The Science of Stress and Addiction

Stress

Stress, or a stressor, is anything that disrupts biological homeostasis and the body’s stress-response is a means of reestablishing balance. Stressors can be physical or psychological, acute or chronic, and the product of internal or external stimulation. A stress response is characterized by the rapid mobilization of energy and heightened cognitive and sensory skill partnered with a reduction in “rest-and-digest” bodily functions like digestion, reproduction, tissue repair, and immunity. Collectively known as the “fight-or-flight” response, the human stress response was the positive adaptation of our prehistoric ancestors whom were subject to the constant threat of hungry predators and a hostile environment.
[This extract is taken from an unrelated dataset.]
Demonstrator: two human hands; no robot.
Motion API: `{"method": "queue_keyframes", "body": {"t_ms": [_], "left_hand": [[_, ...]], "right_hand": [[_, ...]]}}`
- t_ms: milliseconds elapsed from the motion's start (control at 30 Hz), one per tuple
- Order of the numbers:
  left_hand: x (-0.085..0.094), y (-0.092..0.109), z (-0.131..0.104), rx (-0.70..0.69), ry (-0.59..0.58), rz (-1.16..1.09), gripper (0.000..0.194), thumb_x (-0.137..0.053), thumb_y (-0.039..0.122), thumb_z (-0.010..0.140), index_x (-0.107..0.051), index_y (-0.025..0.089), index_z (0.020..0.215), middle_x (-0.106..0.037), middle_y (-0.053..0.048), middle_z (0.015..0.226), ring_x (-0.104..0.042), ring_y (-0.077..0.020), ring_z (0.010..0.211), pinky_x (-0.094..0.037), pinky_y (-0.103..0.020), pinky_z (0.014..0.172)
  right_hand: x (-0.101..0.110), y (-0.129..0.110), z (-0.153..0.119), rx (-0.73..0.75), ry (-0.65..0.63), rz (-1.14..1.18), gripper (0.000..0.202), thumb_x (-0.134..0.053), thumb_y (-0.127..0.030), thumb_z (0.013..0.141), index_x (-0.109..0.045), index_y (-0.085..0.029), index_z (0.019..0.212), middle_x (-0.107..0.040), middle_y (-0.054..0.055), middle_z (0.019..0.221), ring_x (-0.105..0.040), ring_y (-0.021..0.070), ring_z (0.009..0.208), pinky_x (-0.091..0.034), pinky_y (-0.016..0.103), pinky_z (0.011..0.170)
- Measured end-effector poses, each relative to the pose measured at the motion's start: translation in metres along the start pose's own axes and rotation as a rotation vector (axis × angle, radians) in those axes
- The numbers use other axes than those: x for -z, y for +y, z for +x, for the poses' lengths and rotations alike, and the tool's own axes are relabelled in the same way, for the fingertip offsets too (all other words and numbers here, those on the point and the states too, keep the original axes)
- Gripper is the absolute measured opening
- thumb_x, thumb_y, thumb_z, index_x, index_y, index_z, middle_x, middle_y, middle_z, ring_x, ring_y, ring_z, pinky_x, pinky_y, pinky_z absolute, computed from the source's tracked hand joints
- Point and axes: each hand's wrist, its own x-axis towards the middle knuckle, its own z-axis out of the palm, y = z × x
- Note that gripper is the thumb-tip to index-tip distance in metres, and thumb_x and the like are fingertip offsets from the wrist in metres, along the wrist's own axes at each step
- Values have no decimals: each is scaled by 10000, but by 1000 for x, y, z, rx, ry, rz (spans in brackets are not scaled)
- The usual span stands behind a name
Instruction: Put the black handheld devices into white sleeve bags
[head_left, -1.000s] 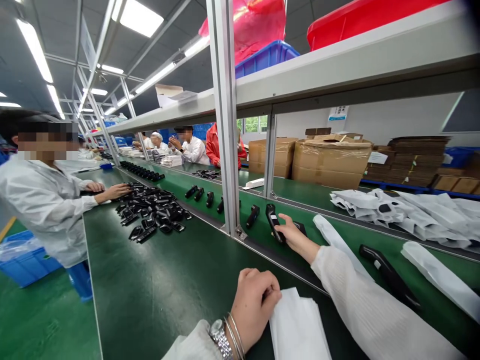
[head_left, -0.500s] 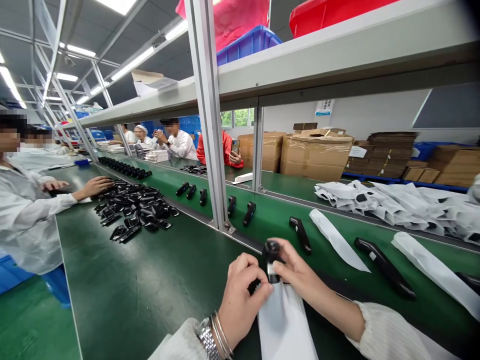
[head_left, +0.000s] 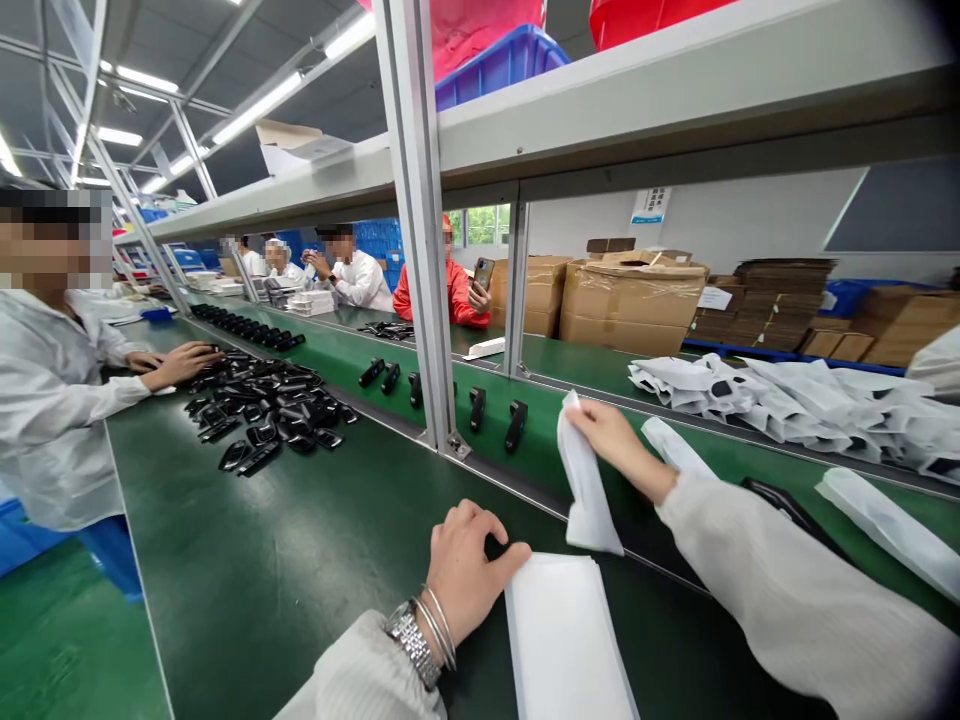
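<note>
My right hand pinches the top of a slim white bag and holds it upright over the near edge of the green belt. Whatever is inside the bag cannot be seen. My left hand is beside a stack of flat white bags on the bench. Its thumb reaches the stack's top corner and stands apart from the curled fingers, with nothing between them. Past my right forearm lie another filled-looking white bag, a black handheld device and a further white bag.
Small black devices stand spaced along the belt. A heap of black parts lies left, where a co-worker reaches in. A metal post rises ahead. Bagged items are piled at the far right, before cardboard boxes.
The black device at the bag's mouth is out of sight. My right hand has moved forward to the belt with a white bag. My left hand has let go. Belt devices have shifted right.
</note>
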Motion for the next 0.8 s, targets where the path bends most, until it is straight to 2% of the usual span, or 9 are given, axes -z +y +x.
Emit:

Unfortunately, in the context of our relatively safe and comfortable communities where physical threats are few and far between, the previously beneficial “fight-or-flight” stress response can unleash a physiological cascade of events that can be more damaging than the stressor itself. Ultimately, chronic activation of the stress response increases the risk of getting diseases that make you sick.

The Master Gland

First things first, the human stress response is controlled by the autonomic nervous system, which can be broken down into the sympathetic and parasympathetic systems. The sympathetic arm of the autonomic nervous system kicks into action during emergencies and helps mediate vigilance, arousal, activation and mobilization. The parasympathetic arm of the autonomic nervous system plays the opposing role and mediates calm, vegetative activities like growth, tissue repair and energy storage. These two systems work in opposition and bring about opposite results.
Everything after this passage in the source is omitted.